TASK PROMPT: In the listing below, locate the line that contains "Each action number" and the line that contains "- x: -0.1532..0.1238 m". Restate word for word those two lines and every line between them, and nothing else.
Start of DATASET RECORDS
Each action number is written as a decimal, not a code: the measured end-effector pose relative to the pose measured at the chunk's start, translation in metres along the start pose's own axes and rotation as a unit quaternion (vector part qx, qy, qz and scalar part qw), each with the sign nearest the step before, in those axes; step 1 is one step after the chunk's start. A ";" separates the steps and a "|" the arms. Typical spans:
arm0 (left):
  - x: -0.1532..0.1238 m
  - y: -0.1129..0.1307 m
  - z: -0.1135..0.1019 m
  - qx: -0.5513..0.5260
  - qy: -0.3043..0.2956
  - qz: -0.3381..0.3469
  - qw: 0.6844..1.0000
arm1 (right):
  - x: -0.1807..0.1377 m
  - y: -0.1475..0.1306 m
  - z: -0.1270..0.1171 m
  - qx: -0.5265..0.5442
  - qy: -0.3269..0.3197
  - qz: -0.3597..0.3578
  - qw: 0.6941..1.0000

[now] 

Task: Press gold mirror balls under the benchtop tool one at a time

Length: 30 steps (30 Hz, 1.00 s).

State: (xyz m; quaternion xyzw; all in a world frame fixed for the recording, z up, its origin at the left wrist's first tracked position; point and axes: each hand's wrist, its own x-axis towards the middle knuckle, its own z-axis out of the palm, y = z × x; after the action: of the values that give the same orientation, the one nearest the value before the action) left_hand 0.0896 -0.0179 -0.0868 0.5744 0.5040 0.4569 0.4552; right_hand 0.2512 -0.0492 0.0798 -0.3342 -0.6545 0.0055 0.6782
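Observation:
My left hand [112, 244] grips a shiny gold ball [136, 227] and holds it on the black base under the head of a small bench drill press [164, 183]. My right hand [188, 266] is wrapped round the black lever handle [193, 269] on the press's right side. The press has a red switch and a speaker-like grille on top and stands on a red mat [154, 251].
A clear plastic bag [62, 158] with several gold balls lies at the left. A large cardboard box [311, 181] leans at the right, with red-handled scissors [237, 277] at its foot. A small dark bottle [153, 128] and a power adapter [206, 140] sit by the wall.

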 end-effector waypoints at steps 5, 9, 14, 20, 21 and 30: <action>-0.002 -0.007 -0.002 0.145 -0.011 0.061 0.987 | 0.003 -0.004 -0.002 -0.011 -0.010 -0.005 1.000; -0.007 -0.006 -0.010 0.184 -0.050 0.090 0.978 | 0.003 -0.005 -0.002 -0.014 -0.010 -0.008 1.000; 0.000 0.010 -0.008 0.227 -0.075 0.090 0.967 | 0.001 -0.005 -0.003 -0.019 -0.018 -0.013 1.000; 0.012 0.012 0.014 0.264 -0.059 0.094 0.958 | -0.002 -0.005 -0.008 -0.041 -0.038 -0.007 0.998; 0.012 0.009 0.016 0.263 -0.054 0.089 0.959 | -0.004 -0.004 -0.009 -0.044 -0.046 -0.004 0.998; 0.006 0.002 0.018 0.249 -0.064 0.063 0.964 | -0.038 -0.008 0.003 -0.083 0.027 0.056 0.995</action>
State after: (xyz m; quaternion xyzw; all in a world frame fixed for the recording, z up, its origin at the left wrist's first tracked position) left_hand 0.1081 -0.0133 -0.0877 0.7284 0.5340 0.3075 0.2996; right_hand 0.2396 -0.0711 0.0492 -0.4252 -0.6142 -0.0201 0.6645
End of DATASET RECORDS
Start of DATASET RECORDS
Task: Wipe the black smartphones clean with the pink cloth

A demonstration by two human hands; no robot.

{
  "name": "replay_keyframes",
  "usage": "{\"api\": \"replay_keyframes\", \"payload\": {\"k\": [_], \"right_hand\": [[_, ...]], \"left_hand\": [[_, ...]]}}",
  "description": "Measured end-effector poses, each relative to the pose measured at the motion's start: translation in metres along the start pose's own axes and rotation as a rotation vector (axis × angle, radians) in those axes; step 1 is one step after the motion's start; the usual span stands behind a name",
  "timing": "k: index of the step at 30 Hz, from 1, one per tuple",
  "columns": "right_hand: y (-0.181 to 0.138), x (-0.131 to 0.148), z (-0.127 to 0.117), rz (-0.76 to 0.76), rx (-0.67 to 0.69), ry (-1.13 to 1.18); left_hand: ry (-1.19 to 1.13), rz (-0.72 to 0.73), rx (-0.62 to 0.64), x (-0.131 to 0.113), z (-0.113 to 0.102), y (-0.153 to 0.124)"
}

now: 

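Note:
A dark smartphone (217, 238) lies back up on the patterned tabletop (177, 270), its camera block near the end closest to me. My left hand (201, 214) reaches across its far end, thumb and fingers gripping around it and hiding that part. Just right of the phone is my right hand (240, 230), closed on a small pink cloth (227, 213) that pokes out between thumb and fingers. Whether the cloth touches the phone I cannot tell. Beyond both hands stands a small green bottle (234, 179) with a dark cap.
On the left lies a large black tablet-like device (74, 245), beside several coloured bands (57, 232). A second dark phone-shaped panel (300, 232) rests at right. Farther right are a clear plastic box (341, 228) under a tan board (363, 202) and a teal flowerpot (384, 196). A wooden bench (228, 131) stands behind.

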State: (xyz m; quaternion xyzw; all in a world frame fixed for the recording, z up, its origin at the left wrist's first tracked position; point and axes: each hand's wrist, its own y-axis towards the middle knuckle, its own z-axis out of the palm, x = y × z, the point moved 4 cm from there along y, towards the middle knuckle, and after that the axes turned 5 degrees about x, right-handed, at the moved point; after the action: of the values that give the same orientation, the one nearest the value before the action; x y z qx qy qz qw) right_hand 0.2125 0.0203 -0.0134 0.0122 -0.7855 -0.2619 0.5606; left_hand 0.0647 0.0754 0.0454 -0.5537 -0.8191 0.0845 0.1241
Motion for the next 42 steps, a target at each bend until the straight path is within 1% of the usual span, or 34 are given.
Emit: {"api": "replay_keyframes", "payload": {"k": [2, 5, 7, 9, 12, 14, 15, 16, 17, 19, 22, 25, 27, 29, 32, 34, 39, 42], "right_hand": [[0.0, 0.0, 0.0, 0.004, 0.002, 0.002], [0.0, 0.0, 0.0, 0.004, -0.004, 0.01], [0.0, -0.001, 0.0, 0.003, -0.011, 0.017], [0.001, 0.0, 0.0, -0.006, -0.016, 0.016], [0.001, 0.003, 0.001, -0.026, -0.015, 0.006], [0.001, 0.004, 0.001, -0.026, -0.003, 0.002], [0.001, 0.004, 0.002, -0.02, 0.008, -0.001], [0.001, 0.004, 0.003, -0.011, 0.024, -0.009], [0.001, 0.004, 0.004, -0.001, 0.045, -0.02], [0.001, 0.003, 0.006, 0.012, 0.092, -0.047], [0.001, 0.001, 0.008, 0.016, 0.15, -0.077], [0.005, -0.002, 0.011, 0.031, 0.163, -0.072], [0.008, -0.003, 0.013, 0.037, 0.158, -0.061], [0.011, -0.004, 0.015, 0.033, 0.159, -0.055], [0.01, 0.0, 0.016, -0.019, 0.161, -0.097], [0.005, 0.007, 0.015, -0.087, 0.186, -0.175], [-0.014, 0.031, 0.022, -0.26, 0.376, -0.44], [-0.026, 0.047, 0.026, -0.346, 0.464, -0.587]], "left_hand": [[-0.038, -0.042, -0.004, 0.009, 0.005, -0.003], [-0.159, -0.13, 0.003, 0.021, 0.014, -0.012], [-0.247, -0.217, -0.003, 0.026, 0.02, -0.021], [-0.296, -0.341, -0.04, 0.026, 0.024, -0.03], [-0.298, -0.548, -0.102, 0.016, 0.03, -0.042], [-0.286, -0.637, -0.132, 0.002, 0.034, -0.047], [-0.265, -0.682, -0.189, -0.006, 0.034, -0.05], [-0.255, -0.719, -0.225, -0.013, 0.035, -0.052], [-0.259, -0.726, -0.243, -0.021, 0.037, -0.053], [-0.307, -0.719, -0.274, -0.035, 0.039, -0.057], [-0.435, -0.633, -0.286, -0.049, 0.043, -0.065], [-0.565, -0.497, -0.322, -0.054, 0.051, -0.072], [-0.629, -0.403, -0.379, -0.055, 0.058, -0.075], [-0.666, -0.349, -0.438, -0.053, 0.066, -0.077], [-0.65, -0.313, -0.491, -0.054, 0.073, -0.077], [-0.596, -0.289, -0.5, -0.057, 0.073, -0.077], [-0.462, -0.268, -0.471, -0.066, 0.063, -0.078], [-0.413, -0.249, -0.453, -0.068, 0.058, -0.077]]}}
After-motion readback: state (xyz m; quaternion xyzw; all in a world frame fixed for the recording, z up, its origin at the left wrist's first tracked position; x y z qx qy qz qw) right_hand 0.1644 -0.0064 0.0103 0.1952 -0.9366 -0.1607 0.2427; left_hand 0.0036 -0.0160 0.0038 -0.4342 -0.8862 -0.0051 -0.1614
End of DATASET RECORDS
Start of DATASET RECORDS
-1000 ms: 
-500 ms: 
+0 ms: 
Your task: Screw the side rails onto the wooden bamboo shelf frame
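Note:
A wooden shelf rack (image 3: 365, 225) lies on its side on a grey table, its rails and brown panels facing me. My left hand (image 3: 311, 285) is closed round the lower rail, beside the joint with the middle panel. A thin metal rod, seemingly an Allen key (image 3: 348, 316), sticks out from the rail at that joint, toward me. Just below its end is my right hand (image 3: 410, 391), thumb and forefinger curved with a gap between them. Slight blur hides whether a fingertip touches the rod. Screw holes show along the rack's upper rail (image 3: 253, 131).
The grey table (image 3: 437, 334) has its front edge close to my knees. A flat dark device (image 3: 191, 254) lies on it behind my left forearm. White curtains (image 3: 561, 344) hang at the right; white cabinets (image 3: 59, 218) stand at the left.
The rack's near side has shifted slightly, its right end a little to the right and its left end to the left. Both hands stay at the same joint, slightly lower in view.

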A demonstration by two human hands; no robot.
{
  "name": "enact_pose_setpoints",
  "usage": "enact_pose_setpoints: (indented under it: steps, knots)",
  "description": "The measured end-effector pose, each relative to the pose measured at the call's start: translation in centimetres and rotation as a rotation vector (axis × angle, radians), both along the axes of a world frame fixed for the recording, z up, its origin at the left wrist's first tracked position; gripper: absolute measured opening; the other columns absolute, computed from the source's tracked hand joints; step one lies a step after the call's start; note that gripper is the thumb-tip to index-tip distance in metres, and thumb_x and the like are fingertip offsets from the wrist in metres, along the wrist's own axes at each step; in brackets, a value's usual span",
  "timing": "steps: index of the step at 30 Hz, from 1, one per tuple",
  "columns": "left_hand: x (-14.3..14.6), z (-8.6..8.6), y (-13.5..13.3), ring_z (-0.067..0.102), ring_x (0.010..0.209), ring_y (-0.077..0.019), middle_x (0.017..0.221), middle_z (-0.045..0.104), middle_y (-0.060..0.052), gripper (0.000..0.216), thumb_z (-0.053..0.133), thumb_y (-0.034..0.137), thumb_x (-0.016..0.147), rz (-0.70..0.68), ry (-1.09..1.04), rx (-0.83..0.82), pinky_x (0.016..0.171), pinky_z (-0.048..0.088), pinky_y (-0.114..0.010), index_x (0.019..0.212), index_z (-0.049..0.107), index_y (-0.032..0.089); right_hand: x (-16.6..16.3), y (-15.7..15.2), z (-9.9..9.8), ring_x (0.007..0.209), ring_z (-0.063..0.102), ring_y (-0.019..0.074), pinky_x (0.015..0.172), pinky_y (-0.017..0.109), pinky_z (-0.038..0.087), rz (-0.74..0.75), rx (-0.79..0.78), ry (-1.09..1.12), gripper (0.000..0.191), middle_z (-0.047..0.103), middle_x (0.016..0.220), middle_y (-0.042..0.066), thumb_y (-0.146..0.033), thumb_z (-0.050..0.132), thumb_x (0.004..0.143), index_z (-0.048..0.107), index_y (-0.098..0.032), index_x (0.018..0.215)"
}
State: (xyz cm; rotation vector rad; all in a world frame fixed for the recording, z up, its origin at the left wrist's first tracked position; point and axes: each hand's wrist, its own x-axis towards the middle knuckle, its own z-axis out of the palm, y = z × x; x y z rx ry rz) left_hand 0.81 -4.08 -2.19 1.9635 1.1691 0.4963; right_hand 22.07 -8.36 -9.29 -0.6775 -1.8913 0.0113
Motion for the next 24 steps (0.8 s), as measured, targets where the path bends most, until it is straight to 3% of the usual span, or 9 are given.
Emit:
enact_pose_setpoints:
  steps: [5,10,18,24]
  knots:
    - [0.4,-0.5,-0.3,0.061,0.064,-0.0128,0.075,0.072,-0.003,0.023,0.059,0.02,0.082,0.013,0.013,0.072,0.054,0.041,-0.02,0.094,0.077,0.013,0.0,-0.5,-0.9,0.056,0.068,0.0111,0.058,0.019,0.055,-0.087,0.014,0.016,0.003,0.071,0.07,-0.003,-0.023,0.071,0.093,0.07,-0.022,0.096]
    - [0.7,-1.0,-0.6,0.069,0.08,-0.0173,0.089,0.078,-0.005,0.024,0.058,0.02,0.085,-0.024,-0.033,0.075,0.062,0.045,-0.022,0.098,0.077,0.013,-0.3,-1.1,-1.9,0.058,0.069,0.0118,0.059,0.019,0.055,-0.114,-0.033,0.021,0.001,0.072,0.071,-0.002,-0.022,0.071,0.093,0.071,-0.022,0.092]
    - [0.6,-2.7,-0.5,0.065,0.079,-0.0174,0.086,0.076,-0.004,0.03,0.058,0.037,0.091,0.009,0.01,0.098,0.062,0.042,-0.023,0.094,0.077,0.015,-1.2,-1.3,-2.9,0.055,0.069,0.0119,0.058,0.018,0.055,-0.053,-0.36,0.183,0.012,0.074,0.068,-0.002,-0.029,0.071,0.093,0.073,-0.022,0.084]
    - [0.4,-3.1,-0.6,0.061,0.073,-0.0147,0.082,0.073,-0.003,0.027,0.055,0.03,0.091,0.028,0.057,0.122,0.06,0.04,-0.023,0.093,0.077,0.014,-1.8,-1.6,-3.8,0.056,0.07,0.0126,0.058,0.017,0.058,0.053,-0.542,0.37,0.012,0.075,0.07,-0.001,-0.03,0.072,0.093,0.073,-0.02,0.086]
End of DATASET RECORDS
EXERCISE RESPONSE:
Each action number is written as a decimal, not a code: the measured end-effector pose relative to the pose measured at the chunk's start, translation in metres along the start pose's own axes and rotation as a unit quaternion (vector part qx, qy, qz and scalar part qw), each with the sign nearest the step before, in those axes; step 1 is one step after the chunk's start. A ";" separates the steps and a "|" the arms. Typical spans:
arm0 (left):
  - x: -0.1532..0.1238 m

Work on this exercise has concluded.